Meditation is no longer the buzzword of the health and wellness world and it’s no longer reserved for yogis and spiritual leaders. It’s an essential practice for everyone looking to maintain mental health and boost mental performance.
It’s commonly said that sport requires a 10% physical and 90% mental effort, and if that’s truly the case then meditation should be a key part of your training regime.
What is meditation?
Meditation is simply a technique for resting the mind and attaining a state of calm and clear consciousness and ‘being’, which is different from our normal hurried, multitasking, busy state of ‘doing’.
“Meditation is bicep curls for the brain”
The 12 benefits of meditation
- Reduces stress, anxiety and tension in the body
- Activates the parasympathetic nervous system – the rest and relax state of being
- Encourages natural and diaphragmatic breathing
- Helps you mentally cope with pain
- Helps you mentally deal with fear
- Improves focus and concentration
- Increases self-awareness
- Benefits cardiovascular and immune health
- Slows the ageing process
- Improves sleep
- Develops mental stamina and control
- Stabilises emotions
How do you get started?
Like physical training, to build up mental fitness you start small and build up. Start with a 5-min practice a day, after 7-days try a 10-min practice. Keep increasing the time until you get to 20-mins, and then try twice a day.
Practice first thing in the morning when your mind is fresh, it’s a great way to kick-start the day. I also love to meditate during my lunch break, to reboot my energy for the afternoon.
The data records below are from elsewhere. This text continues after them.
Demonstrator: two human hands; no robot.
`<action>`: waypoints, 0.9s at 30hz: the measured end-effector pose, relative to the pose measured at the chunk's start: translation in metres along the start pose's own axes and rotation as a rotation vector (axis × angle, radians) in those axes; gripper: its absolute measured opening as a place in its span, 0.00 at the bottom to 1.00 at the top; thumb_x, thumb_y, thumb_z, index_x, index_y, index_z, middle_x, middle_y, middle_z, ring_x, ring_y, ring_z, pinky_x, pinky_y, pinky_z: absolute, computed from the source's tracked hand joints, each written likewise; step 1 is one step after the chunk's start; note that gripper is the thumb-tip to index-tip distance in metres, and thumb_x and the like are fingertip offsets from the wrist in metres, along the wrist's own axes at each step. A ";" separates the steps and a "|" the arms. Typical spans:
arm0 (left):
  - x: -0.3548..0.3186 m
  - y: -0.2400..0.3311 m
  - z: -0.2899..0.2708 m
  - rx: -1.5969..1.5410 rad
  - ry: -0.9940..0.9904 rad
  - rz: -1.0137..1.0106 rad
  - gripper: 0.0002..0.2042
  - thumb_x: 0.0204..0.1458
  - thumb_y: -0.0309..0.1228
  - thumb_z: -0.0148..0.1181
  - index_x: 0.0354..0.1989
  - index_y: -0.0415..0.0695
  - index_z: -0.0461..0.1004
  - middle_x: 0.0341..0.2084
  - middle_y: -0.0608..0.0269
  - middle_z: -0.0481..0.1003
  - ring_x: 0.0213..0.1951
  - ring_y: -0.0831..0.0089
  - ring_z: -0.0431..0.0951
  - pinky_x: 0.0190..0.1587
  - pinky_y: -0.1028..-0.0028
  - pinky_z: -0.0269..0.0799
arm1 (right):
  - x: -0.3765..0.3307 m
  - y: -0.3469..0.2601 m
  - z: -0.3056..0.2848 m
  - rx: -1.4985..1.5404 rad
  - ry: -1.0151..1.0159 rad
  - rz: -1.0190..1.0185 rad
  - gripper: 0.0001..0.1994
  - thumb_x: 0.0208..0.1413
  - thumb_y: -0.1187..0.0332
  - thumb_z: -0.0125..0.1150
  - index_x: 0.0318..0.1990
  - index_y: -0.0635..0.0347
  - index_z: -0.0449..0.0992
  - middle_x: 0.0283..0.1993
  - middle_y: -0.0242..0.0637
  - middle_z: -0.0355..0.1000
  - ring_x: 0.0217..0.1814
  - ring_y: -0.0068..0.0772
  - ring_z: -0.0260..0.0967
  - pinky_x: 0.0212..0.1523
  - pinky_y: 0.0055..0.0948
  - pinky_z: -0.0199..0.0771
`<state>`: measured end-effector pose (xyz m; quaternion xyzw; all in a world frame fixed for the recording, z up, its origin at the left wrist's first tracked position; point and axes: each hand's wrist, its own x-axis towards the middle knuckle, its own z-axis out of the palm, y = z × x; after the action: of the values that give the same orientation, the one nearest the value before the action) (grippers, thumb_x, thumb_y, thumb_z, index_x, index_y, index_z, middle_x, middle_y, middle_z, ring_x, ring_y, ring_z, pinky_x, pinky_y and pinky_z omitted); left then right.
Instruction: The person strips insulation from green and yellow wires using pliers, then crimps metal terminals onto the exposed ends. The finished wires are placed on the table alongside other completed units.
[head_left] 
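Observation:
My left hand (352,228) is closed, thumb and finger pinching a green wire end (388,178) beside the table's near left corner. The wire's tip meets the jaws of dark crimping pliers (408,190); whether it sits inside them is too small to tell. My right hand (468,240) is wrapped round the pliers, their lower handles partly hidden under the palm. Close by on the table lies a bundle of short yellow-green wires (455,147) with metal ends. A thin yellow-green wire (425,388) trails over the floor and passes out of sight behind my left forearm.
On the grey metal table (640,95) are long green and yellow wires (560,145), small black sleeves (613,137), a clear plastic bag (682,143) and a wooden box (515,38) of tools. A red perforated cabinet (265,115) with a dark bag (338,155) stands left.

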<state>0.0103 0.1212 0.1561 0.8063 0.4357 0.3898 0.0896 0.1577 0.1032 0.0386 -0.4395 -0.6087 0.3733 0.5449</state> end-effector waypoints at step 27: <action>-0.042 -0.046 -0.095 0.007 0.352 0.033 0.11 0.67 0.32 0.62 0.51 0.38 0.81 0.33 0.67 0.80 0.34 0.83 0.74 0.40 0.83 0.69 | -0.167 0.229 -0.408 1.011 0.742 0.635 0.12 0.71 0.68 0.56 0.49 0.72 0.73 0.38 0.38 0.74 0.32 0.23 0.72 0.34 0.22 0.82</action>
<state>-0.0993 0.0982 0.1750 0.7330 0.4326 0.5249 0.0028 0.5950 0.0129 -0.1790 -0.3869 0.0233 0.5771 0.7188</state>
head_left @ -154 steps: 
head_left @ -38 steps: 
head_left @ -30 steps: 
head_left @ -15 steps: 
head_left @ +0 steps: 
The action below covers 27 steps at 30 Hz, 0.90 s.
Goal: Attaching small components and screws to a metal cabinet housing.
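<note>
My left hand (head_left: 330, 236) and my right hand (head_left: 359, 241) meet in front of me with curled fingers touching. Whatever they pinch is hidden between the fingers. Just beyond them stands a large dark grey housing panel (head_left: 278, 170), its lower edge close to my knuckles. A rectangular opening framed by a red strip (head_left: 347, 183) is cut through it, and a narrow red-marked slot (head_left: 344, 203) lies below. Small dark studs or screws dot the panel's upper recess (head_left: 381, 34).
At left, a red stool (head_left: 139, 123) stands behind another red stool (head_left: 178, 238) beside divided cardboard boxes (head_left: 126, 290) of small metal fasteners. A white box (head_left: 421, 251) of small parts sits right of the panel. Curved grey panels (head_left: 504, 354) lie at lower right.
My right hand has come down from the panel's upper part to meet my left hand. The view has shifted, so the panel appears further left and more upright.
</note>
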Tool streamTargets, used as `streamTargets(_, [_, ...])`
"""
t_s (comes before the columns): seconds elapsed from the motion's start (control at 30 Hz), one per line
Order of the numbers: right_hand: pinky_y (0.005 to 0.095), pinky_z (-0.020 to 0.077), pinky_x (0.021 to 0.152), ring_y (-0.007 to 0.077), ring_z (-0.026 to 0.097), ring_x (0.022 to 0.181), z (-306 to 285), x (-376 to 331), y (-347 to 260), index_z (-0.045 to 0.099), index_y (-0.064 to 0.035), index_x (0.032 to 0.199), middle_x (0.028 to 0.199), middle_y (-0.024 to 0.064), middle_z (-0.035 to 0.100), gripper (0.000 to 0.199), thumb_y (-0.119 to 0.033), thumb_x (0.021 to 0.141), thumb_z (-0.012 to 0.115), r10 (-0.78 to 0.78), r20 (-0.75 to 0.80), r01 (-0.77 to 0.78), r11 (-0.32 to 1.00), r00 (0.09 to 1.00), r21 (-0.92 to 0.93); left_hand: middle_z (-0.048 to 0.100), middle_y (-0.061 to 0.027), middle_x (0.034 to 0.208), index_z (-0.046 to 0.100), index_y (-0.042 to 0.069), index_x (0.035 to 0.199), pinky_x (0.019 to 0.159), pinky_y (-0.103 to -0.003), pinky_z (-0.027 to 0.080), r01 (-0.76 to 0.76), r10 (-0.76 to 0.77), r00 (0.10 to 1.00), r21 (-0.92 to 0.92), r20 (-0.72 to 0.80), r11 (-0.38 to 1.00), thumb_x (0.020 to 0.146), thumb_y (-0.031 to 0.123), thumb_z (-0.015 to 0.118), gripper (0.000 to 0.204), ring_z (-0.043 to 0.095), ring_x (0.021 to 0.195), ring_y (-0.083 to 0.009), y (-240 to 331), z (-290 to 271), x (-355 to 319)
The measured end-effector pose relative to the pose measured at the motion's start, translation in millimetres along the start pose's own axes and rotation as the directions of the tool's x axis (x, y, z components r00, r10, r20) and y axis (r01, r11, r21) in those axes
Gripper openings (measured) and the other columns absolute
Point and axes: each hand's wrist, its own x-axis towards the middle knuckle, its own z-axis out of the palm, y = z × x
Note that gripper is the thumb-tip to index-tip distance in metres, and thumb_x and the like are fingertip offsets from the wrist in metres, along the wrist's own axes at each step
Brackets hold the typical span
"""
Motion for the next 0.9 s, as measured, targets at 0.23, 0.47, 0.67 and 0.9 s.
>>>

You don’t need to be a yogi master or Tibetan monk to master the art. It just takes practice and a daily commitment to see results. If it’s a new practice for you, be patient with your ability to form new habits and skills.
It’s not about clearing your mind, it’s about being present, increasing your awareness to your mental and environmental chatter and learning to be discerning about your thoughts.
When the mind wanders, and it inevitably will, focus your attention on the breath. Slow and steady wins the meditation race.
A great beginner’s meditation for athletes is the body scan meditation.
It helps bring awareness to each part of the body and allows you to give gratitude to a body that supports you so well in your sporting endeavours. Try this today:
Body Scan Meditation
Sit or even lie comfortably with your eyes closed. Begin to cultivate a deep and slow breath, in and out of the nose. Let your belly gently rise and fall with each breath.
Mentally bring your attention to your feet, noticing how they feel and how they touch or contact or the floor. Sensations you might notice include buzzing, tingling, pressure, tightness or temperature. Or perhaps you feel nothing at all and that’s ok.
There are no right answers. Just tune in to what’s present, as best you can, without judgment. Use the 20-mins to breathe slowly and mentally work your way through each muscle and joint of your body until you reach the top of your head. Or start at the head and work down to the toes.
Throughout this practice, allow as much time as you need or want to experience and investigate each area of the body. As an athlete this is the perfect time to give gratitude to your amazing and hard working body, and also to identify any aches and pains that may need a little more restorative work.